Each line from the beginning of the data below through the line containing "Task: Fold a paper" should be repeated exactly, please.

[Stored entries]
=======

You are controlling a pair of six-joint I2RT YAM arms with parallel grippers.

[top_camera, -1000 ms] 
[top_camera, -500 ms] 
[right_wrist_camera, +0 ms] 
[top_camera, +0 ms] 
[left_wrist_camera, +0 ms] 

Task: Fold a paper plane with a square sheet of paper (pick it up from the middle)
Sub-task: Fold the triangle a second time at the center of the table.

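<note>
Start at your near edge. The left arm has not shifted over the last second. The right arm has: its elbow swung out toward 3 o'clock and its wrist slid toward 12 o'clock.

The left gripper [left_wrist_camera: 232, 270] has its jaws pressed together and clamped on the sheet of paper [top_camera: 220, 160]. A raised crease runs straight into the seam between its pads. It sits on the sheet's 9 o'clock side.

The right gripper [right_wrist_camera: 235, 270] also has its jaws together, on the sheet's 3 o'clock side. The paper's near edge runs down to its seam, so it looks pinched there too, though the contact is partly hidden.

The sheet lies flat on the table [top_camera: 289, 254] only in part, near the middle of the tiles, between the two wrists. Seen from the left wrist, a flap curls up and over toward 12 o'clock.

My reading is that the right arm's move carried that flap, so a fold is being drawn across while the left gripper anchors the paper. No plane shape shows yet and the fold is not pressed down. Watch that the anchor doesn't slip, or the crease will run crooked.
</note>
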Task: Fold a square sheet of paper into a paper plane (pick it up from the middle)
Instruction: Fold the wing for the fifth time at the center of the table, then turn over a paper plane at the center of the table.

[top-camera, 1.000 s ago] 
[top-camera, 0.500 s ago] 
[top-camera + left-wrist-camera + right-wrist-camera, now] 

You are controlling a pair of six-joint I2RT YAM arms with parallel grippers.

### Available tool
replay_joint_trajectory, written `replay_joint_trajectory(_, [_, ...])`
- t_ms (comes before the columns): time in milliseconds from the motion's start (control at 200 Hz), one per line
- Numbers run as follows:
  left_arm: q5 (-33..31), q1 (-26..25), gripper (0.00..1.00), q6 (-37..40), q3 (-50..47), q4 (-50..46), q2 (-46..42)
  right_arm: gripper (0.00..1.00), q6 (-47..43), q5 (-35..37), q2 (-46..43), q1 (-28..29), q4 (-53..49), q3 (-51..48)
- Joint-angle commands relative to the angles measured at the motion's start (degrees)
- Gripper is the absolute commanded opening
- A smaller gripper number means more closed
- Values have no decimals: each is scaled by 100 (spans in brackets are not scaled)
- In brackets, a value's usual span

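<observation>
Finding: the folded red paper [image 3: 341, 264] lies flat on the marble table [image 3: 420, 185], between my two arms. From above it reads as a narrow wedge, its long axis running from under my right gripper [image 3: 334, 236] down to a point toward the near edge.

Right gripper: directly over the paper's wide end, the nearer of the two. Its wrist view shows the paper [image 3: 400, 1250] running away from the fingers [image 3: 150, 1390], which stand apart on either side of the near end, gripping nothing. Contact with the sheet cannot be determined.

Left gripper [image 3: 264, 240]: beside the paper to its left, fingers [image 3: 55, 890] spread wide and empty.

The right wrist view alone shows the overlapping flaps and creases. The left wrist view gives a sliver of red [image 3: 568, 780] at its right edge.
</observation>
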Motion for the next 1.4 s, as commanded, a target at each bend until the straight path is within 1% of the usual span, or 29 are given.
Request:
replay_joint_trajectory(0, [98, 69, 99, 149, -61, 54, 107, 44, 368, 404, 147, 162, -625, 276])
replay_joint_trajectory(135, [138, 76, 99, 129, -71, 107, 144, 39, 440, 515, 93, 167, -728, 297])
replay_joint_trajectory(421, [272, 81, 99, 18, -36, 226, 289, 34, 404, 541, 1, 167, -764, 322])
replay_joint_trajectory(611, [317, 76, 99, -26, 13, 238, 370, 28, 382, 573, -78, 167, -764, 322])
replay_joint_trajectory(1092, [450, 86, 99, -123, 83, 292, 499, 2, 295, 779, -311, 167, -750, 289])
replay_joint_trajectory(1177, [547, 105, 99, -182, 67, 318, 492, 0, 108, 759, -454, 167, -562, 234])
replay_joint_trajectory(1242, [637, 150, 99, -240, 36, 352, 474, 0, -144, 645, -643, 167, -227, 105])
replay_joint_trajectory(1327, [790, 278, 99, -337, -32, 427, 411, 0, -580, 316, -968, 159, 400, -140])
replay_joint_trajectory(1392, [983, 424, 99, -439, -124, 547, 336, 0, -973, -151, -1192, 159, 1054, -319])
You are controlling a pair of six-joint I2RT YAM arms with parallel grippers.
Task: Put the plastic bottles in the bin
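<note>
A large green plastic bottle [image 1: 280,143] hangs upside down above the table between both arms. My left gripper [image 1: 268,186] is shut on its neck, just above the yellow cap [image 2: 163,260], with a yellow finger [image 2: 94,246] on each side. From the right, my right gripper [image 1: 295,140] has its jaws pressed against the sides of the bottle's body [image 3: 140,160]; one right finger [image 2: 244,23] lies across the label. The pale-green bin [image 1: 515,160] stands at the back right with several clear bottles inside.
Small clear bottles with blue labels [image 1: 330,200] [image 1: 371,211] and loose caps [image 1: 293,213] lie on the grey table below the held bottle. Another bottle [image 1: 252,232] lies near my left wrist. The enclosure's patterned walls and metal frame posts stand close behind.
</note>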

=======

§ **EXPECTED ANSWER**:
You are controlling a pair of six-joint I2RT YAM arms with parallel grippers.

[top_camera, -1000 ms] 
[top_camera, -500 ms] 
[right_wrist_camera, +0 ms] 
[top_camera, +0 ms] 
[left_wrist_camera, +0 ms] 

Task: Fold a paper plane with a square sheet of paper (pick it up from the middle)

No additional output is required.